**Your instructions**
Leave the images out. Give every line below again, precisely.

**Source data**
:::::

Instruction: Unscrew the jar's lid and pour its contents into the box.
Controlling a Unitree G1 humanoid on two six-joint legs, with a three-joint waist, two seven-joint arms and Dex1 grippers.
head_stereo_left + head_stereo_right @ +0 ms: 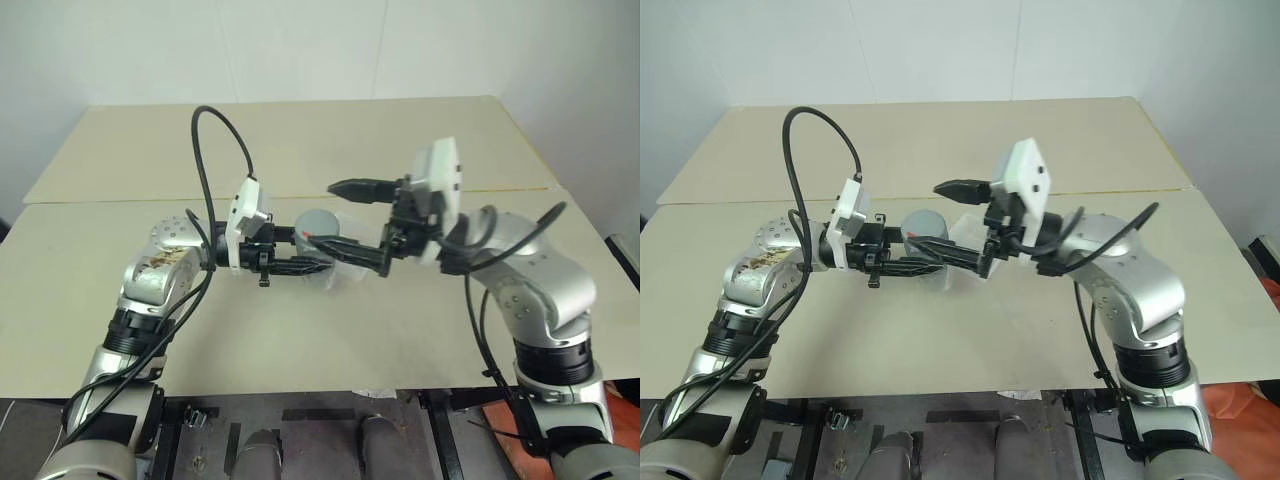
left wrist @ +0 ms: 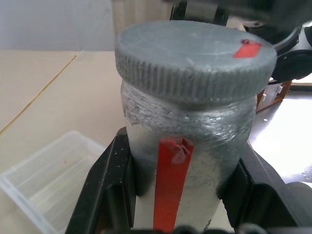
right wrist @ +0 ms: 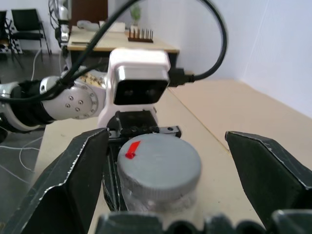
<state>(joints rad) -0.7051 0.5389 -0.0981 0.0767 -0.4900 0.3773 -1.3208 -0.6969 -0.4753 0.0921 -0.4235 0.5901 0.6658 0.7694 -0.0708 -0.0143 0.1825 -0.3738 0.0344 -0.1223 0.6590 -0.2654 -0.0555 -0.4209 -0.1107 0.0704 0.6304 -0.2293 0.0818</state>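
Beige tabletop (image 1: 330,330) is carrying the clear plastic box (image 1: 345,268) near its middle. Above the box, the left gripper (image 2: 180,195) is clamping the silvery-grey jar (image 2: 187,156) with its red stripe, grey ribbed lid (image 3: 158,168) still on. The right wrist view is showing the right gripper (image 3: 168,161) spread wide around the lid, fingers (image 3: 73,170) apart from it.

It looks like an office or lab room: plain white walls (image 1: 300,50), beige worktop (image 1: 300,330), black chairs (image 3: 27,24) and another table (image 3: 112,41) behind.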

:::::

**Answer space**
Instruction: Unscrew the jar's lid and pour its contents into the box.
Controlling a Unitree G1 humanoid on two six-joint legs, with a three-joint waist, two seven-joint arms and Dex1 grippers.
head_stereo_left + head_stereo_right @ +0 ms: 
left wrist @ +0 ms: 
right wrist @ +0 ms: 
<state>(joints rad) -0.7051 0.5389 -0.0981 0.0767 -0.4900 0.3773 -1.3208 -0.6969 -0.4753 0.0921 -0.4235 0.5901 0.6658 0.7694 -0.0708 -0.0143 0.1825 -0.3738 0.0344 -0.1223 0.6590 -0.2654 -0.0555 -0.4209 -0.1107 0.0704 0.6304 -0.2293 0.0818</state>
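Beige tabletop (image 1: 330,330) is carrying the clear plastic box (image 1: 345,268) near its middle. Above the box, the left gripper (image 2: 180,195) is clamping the silvery-grey jar (image 2: 187,156) with its red stripe, grey ribbed lid (image 3: 158,168) still on. The right wrist view is showing the right gripper (image 3: 168,161) spread wide around the lid, fingers (image 3: 73,170) apart from it.

It looks like an office or lab room: plain white walls (image 1: 300,50), beige worktop (image 1: 300,330), black chairs (image 3: 27,24) and another table (image 3: 112,41) behind.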

Nothing further is needed for the exercise.